§ Exercise goal
Transcribe exactly the lines that begin the material and continue through the line containing "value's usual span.". Leave out whatever follows.

§ Data below
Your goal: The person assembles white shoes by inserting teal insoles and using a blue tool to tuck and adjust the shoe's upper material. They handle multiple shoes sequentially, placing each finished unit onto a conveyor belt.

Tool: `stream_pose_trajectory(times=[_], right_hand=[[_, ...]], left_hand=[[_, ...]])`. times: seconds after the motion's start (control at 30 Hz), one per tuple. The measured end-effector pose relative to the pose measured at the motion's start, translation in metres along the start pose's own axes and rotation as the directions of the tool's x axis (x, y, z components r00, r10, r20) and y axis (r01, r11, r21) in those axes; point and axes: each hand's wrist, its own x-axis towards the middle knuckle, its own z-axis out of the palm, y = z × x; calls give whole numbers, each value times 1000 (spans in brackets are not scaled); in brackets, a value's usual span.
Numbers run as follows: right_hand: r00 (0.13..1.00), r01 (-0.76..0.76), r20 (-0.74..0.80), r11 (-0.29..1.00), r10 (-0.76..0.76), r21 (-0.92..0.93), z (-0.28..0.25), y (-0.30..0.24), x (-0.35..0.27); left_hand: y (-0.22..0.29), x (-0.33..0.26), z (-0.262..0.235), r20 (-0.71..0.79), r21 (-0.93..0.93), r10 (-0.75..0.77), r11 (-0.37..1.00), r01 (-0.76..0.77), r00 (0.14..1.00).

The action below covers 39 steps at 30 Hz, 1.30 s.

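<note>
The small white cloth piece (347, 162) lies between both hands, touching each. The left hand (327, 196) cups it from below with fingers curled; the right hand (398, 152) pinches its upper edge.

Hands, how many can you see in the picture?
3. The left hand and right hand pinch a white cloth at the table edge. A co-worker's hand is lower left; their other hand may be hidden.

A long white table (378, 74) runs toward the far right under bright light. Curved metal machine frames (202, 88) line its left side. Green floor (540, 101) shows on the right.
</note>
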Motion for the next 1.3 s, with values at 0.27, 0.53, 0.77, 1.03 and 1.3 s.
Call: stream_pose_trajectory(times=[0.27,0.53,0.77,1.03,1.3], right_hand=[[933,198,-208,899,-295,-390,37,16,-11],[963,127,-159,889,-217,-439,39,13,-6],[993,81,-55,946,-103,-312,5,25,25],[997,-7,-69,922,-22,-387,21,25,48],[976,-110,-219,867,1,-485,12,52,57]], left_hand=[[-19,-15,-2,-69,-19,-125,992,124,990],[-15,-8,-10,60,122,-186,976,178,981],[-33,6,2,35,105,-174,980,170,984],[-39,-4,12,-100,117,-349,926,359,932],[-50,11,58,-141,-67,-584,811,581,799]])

§ Exercise output
Your goal: The person assembles white shoes by inserting teal insoles and using a blue tool to tuck and adjust the shoe's upper material. They handle multiple shoes sequentially, placing each finished unit onto a conveyor belt.

Tool: `stream_pose_trajectory(times=[_], right_hand=[[_, ...]], left_hand=[[_, ...]])`. times: seconds after the motion's start (control at 30 Hz), one per tuple. The measured end-effector pose relative to the pose measured at the motion's start, translation in metres along the start pose's own axes and rotation as the directions of the tool's x axis (x, y, z components r00, r10, r20) and y axis (r01, r11, r21) in those axes; point and axes: each hand's wrist, its own x-axis towards the middle knuckle, its own z-axis out of the palm, y = z × x; calls give whole numbers, each value times 1000 (spans in brackets are not scaled); in brackets, a value's usual span.

That makes the output complete.